I've thought about suicide twice before in my life.
Are you okay talking about it?
You don't have to.
The first time I wanted to kill myself was in winter of 2010,
right after I turned 18,
because...
It's so stupid, it's not my crush's fault, but I was sad that my crush didn't want to go out with me, so I thought, okay, there's no point
in living if I can't live without her, you know, I can look back on that and think,
wow, that was a dumb thing to feel.
The last time I did it,
which was last summer during the pandemic.
Evan, you're in charge here.
Sorry, sorry, sorry.
Yeah, it's whatever you want to share.
There was a friend that I was getting really close with who had teased the prospect of a casual, you know, sexual relationship. That wouldn't lead to anything serious, but, you know, she was a gorgeous woman.
She had amazing features quite a few years. So I thought it would be great to get that experience. So then I asked her if she still was interested. And then she just said, No, I'm not. And then the conversation kind of ended a little abruptly and i felt awkward for even asking because
she put uh that kind of a sexual casual relationship on the table months ago but
then it occurred to me that yes it is her body it's her choice she can withdraw consent anytime
she wants she doesn't owe me anything but because i felt like I didn't have the magical power that guys have to seduce
girls, that I had no purpose, and was therefore useless.

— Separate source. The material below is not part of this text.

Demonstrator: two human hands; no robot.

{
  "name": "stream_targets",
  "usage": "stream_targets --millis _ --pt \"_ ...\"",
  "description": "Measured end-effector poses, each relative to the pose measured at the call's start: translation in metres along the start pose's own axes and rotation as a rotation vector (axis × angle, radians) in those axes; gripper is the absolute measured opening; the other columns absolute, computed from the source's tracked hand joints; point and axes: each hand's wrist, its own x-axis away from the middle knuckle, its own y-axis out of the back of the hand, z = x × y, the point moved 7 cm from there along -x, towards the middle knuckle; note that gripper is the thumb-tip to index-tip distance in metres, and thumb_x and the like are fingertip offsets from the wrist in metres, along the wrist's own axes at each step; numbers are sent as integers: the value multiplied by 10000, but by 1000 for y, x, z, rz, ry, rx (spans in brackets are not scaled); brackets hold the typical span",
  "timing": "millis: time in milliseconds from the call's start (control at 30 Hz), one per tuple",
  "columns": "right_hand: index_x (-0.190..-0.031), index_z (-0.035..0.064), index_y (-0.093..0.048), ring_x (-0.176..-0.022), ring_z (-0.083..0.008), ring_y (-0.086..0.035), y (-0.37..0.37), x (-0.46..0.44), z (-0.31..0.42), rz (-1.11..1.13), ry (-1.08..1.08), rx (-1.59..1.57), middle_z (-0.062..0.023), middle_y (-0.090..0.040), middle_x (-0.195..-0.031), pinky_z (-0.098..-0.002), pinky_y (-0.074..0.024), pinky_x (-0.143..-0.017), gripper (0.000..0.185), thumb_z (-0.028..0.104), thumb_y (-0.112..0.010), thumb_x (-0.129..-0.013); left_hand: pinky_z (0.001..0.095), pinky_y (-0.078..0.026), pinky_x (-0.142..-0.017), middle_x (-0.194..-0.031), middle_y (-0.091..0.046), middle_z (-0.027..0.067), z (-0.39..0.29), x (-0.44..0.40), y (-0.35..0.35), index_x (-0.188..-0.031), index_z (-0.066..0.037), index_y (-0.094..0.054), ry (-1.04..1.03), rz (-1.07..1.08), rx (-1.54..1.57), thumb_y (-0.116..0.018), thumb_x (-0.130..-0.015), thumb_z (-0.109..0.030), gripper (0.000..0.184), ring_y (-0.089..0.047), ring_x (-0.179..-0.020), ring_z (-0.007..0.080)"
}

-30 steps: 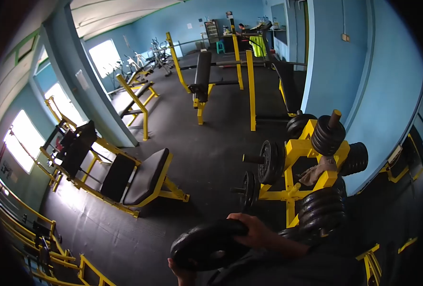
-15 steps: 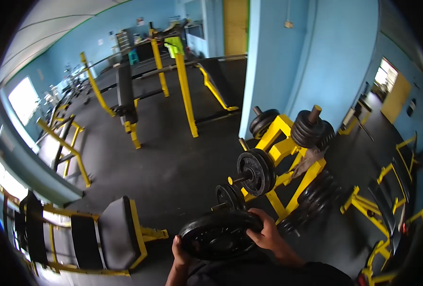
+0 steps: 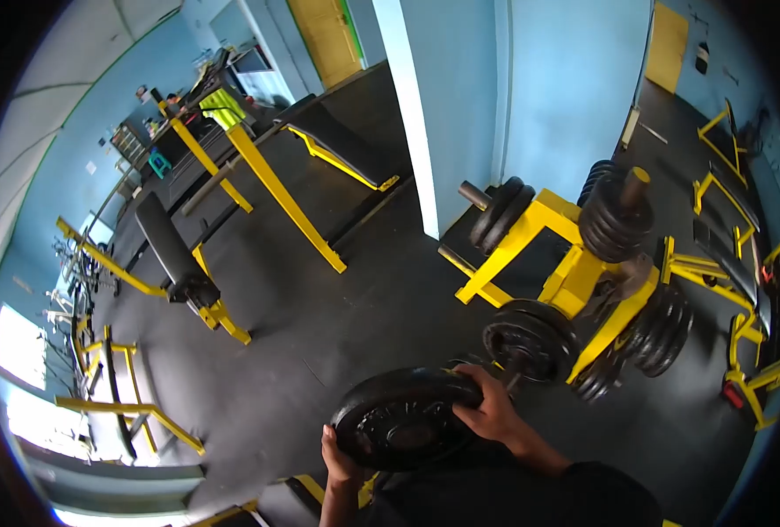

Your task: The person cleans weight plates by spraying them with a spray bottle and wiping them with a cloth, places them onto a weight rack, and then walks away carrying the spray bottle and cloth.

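A round black weight plate (image 3: 403,420) is held between my two hands in front of my body, its lettered face tilted toward me. My left hand (image 3: 342,458) grips its left edge, thumb up along the rim. On the right edge, my right hand (image 3: 493,406) is closed around the rim, fingers over the top. Just beyond my right hand stands a yellow plate rack (image 3: 539,220), with black plates (image 3: 530,341) on its near peg and more plates (image 3: 617,220) stacked on its upper peg. A grey-brown cloth hangs on the rack.
A yellow-framed bench (image 3: 172,250) stands ahead on the left, by yellow uprights (image 3: 285,198), one with a lime-green cloth (image 3: 223,107). A blue wall corner (image 3: 451,114) rises behind the rack. More yellow-framed machines (image 3: 715,272) line the right side. Dark flooring (image 3: 320,325) lies between.
My view has turned and tilted, so the room slants and the near bench at lower left has mostly left the frame. The plate stays in both hands, its face turned more toward me.
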Motion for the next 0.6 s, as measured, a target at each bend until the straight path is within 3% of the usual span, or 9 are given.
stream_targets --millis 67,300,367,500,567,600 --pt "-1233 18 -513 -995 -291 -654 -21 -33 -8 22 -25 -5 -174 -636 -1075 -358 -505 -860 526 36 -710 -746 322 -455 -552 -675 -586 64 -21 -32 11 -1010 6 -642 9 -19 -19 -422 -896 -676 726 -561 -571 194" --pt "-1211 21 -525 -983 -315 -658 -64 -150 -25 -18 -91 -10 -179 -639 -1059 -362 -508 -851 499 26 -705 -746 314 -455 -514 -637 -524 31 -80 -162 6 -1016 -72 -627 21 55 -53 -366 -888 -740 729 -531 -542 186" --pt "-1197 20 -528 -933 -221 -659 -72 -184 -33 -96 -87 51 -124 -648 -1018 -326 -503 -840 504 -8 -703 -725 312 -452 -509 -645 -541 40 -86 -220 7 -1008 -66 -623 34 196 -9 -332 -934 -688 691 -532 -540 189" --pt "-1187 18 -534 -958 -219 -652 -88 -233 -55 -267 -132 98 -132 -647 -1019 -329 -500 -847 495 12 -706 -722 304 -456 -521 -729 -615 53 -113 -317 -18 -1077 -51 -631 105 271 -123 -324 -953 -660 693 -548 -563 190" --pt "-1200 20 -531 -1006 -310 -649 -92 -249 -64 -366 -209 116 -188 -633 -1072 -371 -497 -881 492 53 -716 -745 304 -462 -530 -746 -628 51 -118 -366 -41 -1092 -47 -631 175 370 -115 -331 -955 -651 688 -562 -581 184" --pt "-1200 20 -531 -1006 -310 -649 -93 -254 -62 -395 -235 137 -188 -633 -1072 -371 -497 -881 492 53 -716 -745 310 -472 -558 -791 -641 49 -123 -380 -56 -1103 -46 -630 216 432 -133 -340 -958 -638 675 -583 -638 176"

I biked down to the shore of Lake Ontario, and I sat there for an hour thinking, you know,
I could just walk into the water and not come out and just let the lake have me.
And then when I realized how serious I was, I texted two of my friends. One was, I texted roommate, and I also texted this other friend of mine
who had been suicidal before,
and I knew they were the best people to talk to about this.
Then once I sent those text messages,
I knew that, you know, just go back home, talk it out with them,
and everything will be fine.
And I felt somewhat better at the end of the night.
So when you were in that dark place,
what were you feeling?
Did it feel out of control?
How would you describe?
It felt out of control.
It felt like no matter how much I would try to accomplish things,
they wouldn't work out for me.
That's the easiest way I can sum it up.
Were you feeling like you could never find a relationship?
Yeah, I did.
I did feel like I felt like love wasn't going to work out for me
the sadness feels like it's never going to end
but it does end right eventually it does yes
young people on the spectrum are about three times more likely to attempt suicide than neurotypical youth.
That means that they're more likely to need access to crisis intervention, counselling and other kinds of support.
And those aren't always easy to access.
Evan had a solid group of friends who were there for him when he needed help.
But say you don't have that kind of real-world support.
Some autistic folk, including Alec Manassian, look online.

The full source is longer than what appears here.